INSTRUCTIONS FOR THE TASK:
Locate the word "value" in the material, then show every line that holds it.
* * * * *
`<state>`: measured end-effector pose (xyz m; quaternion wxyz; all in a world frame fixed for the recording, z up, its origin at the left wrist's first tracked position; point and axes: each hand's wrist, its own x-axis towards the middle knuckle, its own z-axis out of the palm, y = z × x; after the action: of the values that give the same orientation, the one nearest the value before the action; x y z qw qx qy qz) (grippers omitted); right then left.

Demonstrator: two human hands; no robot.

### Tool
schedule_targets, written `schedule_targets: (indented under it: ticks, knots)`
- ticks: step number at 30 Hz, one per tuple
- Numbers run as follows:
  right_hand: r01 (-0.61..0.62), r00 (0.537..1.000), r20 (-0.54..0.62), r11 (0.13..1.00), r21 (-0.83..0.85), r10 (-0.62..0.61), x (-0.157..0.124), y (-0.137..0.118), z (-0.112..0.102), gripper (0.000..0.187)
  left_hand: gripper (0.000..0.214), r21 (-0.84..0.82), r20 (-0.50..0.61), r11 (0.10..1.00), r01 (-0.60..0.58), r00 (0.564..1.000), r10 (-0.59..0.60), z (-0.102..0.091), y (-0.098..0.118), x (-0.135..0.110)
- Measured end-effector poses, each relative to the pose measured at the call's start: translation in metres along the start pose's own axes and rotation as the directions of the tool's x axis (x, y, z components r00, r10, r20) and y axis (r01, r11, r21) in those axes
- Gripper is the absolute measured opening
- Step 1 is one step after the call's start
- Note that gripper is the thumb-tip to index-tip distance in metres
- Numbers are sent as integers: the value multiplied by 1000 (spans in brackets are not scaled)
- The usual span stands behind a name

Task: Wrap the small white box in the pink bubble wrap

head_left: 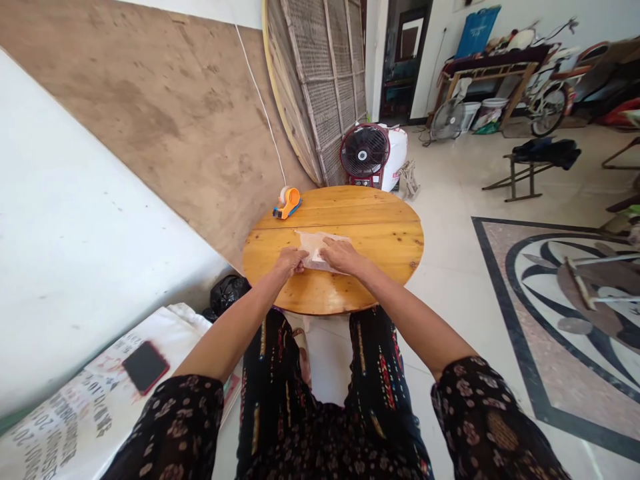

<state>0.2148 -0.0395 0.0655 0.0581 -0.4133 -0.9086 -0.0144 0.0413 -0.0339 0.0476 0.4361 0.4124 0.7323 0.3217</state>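
Observation:
A translucent, crinkled plastic sheet (327, 265) lies on the round wooden table (370, 220) in front of me. My left hand (291, 259) pinches its left edge between thumb and fingers. From the right, my right hand (340, 255) bears down on the sheet with bent fingers, gripping it around a small white piece (317, 254) that shows between the hands. What that piece is, I cannot make out. An orange and blue tape dispenser (287, 202) with a roll of tape stands near the table's far left edge, apart from both hands.
Behind the table is a dark red fan (365, 155), beside leaning woven panels (333, 80). At my left, a phone (146, 367) lies on printed white sacks (75, 407), near a black plastic bag (227, 295). A folding stool (530, 167) stands off to the right.

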Motion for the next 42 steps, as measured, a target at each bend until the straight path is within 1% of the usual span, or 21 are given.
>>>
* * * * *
EXERCISE RESPONSE:
`<state>`: measured end-effector pose (xyz m; quaternion wxyz; all in a world frame fixed for the recording, z up, its origin at the left wrist's first tracked position; point and axes: each hand's wrist, its own x-axis towards the middle knuckle, its own z-axis out of the palm, y = z × x; after the action: of the values that give the same orientation, the one nearest the value before the action; x y z qw qx qy qz) (grippers omitted); right then left.
- Numbers are sent as integers: the value multiplied by 1000 (spans in brackets are not scaled)

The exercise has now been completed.